Let us examine hypertrophy methods. Which method is the best to quickly add muscle on a person who has lifted weights for years and has some results? Well, a philosopher would require a test for the truth of any competing theory. In bodybuilding that test is quite simple. Does the method yield rapid, sustained muscular growth? If you give any method a fair go you should be growing. If you have stopped growing then something must be wrong with what you are doing or your theory is false.
Because most bodybuilders have obtained some results they use this experience to gauge methods, etc., concerning bodybuilding. What confuses so many is that the growth obtained was not rapid and after a while those gains came slowly and often unpredictably. When you cannot measure your growth you become a religious person because you then rely on mysterious forces and faith. You have to believe all that you do is going to result in growth, eventually. Ah, what a joke bodybuilding has become. We have the knowledge, experience and tools to obtain rapid, sustained growth. Most trainees believe that rapid growth occurs only for beginners and those using anabolic drugs. The vast majority of trainees have to blast away and hope for the best. Growth is usually nonexistent or imperceptible. How on earth did things deteriorate in the century? That is not anywhere near good enough.
The test of truth is the results you get from your training. If you stop growing you have to change something. It might be an exercise, volume, resistance or frequency. Heaven help those who try to eat 'healthily' because most of those people do not have enough fuel to grow. That is really sad that so many are so confused about so little.
If someone assumes they have the best and truest method and then proceeds when do they abandon that method? With HIT training any failure can be 'explained' by suggesting the person wasn't training hard enough or perhaps was training too frequently. How would that person know what went wrong? What most bodybuilders do is listen to others. Today that includes reading forums on the internet. The muscle magazines don't seem to have the best minds writing for them. Oh, dear, I will never get another article published by them! Not to worry, there are more important things in life than building muscles.

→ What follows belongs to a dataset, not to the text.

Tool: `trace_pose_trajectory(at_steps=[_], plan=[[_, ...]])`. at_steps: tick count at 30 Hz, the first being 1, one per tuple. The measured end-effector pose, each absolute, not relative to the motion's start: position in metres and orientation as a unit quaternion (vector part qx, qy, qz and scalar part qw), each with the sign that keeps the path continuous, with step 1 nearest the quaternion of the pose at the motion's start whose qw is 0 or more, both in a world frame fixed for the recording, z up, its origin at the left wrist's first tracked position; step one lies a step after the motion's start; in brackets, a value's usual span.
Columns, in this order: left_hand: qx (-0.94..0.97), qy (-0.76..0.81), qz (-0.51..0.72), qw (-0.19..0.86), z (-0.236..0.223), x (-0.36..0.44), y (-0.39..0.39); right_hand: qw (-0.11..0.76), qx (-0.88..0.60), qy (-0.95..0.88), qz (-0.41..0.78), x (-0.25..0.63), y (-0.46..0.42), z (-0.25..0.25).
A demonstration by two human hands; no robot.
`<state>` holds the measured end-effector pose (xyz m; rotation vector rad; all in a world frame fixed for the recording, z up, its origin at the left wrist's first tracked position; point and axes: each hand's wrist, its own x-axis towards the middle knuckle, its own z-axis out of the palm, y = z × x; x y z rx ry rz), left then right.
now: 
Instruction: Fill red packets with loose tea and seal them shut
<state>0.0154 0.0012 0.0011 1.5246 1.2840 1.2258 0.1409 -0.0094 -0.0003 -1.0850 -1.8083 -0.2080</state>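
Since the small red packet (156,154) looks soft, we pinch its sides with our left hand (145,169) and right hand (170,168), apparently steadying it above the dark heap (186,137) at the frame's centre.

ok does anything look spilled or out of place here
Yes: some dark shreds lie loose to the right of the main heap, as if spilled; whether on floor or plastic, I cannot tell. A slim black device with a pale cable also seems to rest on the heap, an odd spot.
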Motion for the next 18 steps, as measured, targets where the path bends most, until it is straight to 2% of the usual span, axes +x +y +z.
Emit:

You don't need an open mind for bodybuilding but you do need a good brain. If you are not intelligent then make sure you follow someone's advice that is. That is why Arthur Jones was effective in getting Sergio Oliva to grow bigger under his supervision. Most people do not have the capacity to do sufficiently progressive workouts that will stimulate additional hypertrophy. In other words, most of us are truly limited well below whatever hypertrophy might be possible in our muscles. If you doubt that then research Larry Scott. That man had very ordinary potential when he arrived in California. He was intelligent and found ways to generate more hypertrophy in his frame and eventually won the Mr Olympia and other top titles. His methods were absolutely brutal yet he became an excellent technologist of exercise performance. It wasn't sufficient to merely train hard; one had to do the right thing as well.
Another person who did his own thing was Bruce Randall. He won the Mr Universe way back in the late fifties. He evolved progressive training accompanied with forced progressive eating. When he shed his extra fat he displayed an amazing physique. He devised a program and then carried it out and was rewarded for that enterprise.
I wonder if any of the current champions have had to labour as hard as those two champions did? I doubt anyone won the Mr Olympia just by going through the motions and taking heaps of drugs.